▶ [WORK TO COMPLETE]: Where the listing below reaches the line containing "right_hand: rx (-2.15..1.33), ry", start writing out lines exactly, and stop once the line containing "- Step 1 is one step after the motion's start" has been written.

▶ [DATA RECORDS]:

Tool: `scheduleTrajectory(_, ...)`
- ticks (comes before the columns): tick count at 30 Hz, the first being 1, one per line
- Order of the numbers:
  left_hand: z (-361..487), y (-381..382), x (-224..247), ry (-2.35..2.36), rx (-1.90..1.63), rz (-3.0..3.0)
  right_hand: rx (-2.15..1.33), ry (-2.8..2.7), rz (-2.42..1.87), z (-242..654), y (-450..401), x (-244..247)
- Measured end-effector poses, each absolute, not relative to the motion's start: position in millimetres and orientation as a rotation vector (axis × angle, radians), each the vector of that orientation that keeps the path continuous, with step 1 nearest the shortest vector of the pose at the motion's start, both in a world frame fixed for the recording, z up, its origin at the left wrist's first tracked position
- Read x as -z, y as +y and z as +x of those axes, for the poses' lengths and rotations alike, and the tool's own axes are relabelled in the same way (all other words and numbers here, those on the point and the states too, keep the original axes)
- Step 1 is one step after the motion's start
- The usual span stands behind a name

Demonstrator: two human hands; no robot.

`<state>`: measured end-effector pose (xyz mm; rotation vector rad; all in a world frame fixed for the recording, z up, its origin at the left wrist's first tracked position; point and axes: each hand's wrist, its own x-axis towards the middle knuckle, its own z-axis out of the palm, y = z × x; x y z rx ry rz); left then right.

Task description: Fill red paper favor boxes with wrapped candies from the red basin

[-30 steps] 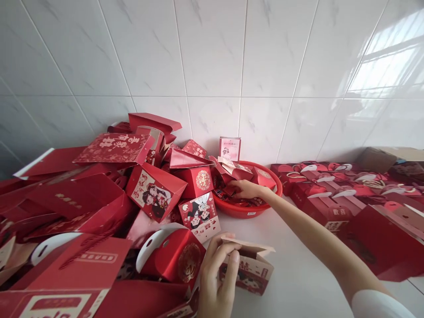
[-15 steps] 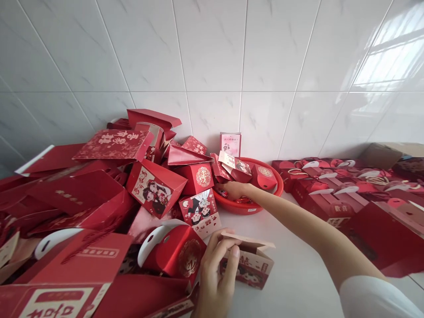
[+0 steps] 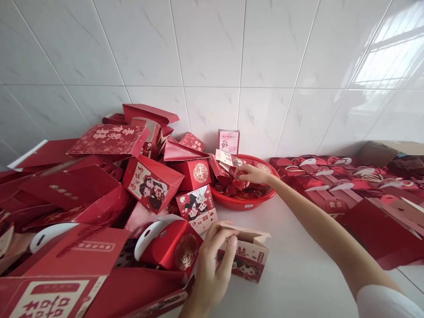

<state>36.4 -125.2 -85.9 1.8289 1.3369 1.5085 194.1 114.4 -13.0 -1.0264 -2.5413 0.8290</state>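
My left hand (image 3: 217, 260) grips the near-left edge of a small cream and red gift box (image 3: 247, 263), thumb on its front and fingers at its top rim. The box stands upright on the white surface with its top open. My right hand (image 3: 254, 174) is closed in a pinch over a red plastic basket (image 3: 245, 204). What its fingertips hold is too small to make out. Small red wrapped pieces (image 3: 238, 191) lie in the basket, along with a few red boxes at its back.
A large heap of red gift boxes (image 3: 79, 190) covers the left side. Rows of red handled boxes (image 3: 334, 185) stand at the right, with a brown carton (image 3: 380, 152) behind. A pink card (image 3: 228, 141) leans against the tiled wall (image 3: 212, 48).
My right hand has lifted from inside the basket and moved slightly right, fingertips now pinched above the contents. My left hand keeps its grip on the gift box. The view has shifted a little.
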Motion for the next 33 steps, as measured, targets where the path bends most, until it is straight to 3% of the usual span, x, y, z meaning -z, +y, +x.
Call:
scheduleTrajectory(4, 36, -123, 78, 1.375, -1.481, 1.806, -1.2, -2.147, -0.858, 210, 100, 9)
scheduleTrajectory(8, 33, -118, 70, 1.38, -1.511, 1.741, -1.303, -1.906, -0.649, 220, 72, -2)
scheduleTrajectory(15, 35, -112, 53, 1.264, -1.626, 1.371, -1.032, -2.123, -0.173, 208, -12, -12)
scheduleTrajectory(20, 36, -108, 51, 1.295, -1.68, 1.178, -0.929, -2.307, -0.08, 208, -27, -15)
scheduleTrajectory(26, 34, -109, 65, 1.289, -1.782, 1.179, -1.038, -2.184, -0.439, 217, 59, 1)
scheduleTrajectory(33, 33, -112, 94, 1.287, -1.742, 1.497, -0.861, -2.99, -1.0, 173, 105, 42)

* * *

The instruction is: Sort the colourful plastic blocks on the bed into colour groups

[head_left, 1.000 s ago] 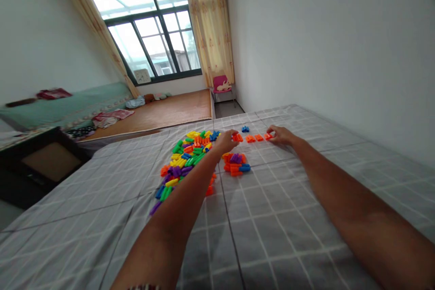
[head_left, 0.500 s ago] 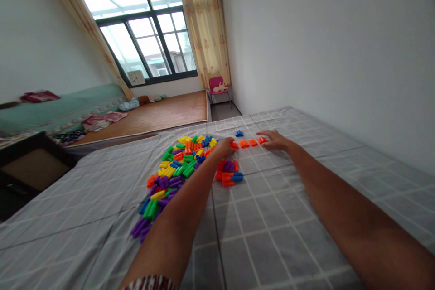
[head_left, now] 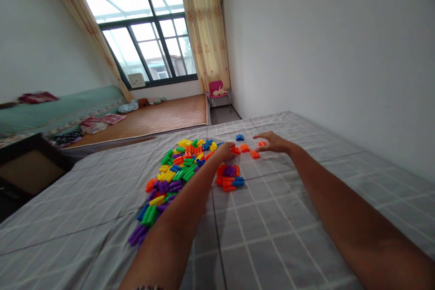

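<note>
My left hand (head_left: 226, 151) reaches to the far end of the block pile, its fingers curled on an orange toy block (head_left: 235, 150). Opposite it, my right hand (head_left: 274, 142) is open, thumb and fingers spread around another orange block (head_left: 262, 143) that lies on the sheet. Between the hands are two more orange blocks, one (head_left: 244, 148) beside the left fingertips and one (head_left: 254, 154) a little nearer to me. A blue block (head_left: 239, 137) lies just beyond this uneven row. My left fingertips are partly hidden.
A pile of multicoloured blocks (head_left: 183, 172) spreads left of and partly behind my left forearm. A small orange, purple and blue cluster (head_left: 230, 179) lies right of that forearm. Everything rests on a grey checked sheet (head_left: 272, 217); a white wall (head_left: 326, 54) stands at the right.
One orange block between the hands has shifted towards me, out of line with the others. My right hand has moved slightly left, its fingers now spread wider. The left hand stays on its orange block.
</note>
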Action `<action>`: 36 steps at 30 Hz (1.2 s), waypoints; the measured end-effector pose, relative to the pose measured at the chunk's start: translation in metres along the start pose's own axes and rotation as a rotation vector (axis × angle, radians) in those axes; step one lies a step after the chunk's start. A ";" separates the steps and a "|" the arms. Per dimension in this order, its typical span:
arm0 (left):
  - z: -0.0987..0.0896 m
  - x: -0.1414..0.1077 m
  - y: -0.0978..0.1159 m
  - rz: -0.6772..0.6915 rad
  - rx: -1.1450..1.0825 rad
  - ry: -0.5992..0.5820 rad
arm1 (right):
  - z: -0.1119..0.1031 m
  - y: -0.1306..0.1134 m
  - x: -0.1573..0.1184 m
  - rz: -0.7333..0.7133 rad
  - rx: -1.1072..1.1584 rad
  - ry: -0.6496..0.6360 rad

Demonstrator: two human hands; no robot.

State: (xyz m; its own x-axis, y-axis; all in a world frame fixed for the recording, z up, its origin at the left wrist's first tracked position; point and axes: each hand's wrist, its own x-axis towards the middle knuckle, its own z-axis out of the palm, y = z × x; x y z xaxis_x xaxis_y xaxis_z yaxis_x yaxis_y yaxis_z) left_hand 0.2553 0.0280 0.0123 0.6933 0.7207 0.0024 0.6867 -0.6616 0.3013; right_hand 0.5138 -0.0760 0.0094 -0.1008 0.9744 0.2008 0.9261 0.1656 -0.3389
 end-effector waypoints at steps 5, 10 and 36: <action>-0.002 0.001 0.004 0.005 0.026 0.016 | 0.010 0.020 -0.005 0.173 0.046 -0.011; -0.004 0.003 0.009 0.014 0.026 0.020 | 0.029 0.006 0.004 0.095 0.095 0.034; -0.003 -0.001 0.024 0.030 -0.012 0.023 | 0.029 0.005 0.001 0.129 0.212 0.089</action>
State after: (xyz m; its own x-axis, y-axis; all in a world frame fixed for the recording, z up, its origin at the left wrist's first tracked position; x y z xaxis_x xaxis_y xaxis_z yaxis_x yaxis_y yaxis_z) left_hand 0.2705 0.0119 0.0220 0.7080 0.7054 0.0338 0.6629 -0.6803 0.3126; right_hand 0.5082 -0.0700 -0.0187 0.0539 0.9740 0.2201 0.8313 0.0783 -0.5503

▶ [REPLY]:
  right_hand: rx (-2.15..1.33), ry (-2.8..2.7), rz (-2.42..1.87), z (-242..654), y (-450..401), x (-244..247)
- Measured end-effector poses, each absolute, not relative to the motion's start: position in millimetres and orientation as a rotation vector (axis × angle, radians), each the vector of that orientation that keeps the path continuous, with step 1 nearest the shortest vector of the pose at the motion's start, both in a world frame fixed for the recording, z up, its origin at the left wrist's first tracked position
- Read x as -z, y as +y and z as +x of those axes, for the poses' lengths and rotations alike, and the tool's own axes are relabelled in the same way (all other words and numbers here, those on the point and the states too, keep the original axes)
- Step 1 is one step after the motion's start

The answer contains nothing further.